TASK DIRECTIONS: Your answer should be the exact lines of the records, starting with the one containing "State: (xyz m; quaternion" and running to the end.

_ _ _ _

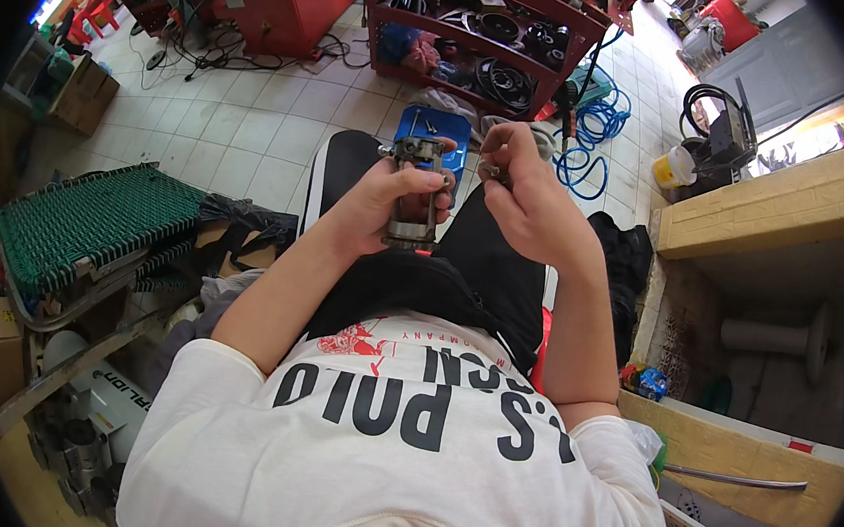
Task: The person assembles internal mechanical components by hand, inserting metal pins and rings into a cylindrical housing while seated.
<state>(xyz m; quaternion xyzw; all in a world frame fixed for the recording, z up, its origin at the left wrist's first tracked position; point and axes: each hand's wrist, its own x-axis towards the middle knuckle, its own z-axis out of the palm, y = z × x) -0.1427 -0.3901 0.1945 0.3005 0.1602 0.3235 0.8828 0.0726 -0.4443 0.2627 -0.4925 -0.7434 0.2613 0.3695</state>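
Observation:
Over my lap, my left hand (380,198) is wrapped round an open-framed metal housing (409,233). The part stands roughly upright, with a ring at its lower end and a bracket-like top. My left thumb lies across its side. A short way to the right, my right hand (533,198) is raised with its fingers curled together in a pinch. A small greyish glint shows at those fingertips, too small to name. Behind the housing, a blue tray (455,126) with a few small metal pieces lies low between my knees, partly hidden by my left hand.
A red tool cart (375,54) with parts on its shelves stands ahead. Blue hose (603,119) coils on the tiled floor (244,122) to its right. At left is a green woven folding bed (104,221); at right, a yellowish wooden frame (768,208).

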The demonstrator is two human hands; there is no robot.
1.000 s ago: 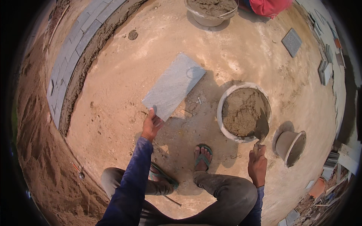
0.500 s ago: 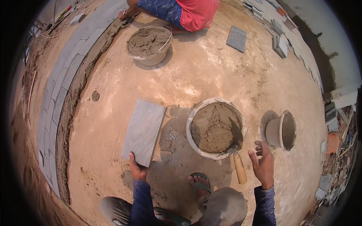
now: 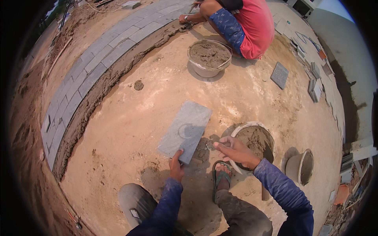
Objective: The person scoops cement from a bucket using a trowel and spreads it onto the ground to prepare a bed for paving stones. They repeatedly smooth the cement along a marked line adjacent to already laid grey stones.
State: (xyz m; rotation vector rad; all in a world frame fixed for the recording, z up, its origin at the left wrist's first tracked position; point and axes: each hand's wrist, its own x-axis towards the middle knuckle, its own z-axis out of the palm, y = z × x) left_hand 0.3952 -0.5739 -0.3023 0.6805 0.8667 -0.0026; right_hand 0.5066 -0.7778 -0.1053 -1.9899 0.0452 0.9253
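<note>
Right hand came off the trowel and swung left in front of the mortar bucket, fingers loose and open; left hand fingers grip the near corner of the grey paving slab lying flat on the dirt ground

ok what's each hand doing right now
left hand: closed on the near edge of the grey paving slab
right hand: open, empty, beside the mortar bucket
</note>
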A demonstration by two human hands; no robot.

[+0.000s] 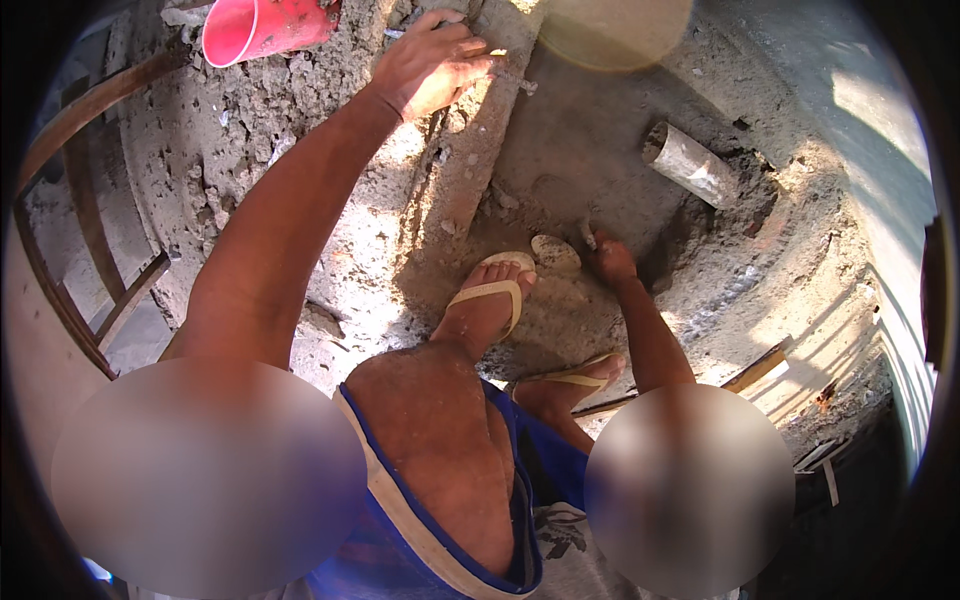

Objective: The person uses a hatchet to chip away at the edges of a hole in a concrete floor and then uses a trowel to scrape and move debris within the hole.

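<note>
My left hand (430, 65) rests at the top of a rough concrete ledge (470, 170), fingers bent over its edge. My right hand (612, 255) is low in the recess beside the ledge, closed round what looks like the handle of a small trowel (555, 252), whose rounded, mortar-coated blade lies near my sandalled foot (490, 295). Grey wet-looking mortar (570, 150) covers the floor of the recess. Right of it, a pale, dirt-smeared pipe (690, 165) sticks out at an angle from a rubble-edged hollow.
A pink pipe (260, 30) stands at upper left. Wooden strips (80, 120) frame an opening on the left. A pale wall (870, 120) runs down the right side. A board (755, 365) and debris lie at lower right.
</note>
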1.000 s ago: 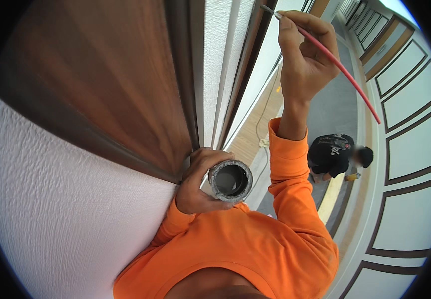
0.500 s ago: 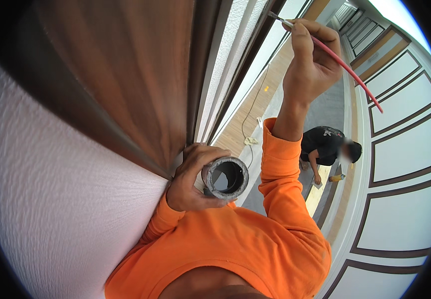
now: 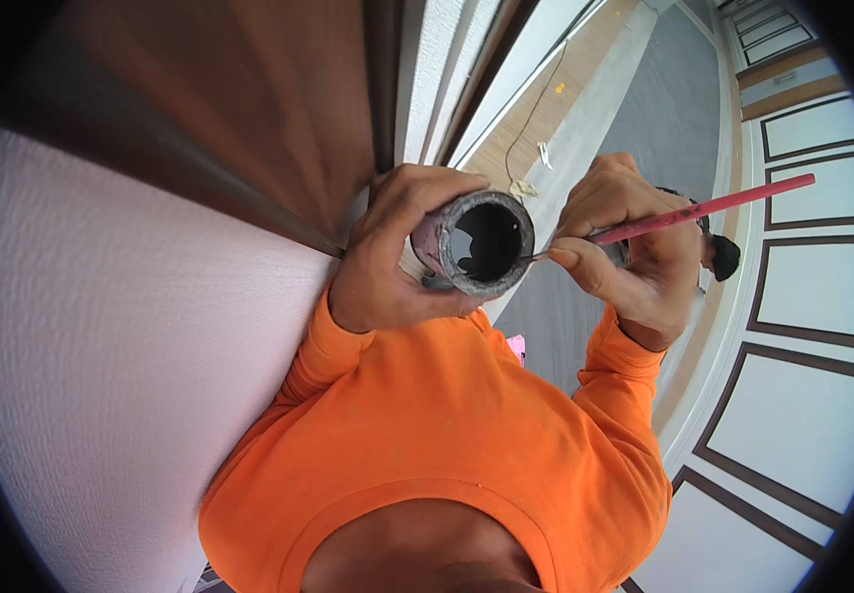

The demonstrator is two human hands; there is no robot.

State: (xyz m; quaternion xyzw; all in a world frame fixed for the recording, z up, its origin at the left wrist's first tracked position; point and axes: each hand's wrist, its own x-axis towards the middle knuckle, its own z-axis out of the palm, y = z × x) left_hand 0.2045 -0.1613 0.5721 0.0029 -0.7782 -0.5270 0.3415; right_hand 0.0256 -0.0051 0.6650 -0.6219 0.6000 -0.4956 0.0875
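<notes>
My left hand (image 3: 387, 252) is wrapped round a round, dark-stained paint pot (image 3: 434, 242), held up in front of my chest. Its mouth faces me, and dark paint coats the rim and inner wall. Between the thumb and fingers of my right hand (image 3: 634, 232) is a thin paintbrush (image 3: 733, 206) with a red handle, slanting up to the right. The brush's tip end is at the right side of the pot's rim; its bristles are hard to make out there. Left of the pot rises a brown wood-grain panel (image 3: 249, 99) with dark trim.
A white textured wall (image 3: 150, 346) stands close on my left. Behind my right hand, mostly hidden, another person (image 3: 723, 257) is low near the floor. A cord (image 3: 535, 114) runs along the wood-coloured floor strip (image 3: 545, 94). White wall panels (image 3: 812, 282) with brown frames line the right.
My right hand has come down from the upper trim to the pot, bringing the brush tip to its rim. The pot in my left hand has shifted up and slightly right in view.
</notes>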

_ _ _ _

COMPLETED EXERCISE:
State: (xyz m; quaternion xyzw; all in a world frame fixed for the recording, z up, its origin at the left wrist's first tracked position; point and axes: each hand's wrist, its own x-axis towards the middle knuckle, its own z-axis out of the palm, y = z × x) left_hand 0.2045 -0.1613 0.5721 0.0029 -0.7782 -0.5270 0.3415; right_hand 0.0256 -0.0051 0.6650 -0.6219 0.6000 -0.4956 0.0875
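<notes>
My left hand (image 3: 387, 252) is wrapped round a round, dark-stained paint pot (image 3: 434, 242), held up in front of my chest. Its mouth faces me, and dark paint coats the rim and inner wall. Between the thumb and fingers of my right hand (image 3: 634, 232) is a thin paintbrush (image 3: 733, 206) with a red handle, slanting up to the right. The brush's tip end is at the right side of the pot's rim; its bristles are hard to make out there. Left of the pot rises a brown wood-grain panel (image 3: 249, 99) with dark trim.
A white textured wall (image 3: 150, 346) stands close on my left. Behind my right hand, mostly hidden, another person (image 3: 723, 257) is low near the floor. A cord (image 3: 535, 114) runs along the wood-coloured floor strip (image 3: 545, 94). White wall panels (image 3: 812, 282) with brown frames line the right.
My right hand has come down from the upper trim to the pot, bringing the brush tip to its rim. The pot in my left hand has shifted up and slightly right in view.
</notes>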

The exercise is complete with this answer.